§ WORK TASK:
Only the lines from the one containing "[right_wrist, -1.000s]" through the last line below should be written out, exactly and with both ends kept.

§ AVAILABLE DATA:
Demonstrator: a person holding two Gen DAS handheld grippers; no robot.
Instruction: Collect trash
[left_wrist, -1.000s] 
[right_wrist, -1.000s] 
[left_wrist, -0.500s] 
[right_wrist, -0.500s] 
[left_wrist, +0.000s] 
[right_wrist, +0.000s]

§ RESPONSE FOR THIS EXERCISE:
[right_wrist, -1.000s] 
[left_wrist, -0.500s] 
[right_wrist, -0.500s] 
[left_wrist, +0.000s] 
[right_wrist, +0.000s]

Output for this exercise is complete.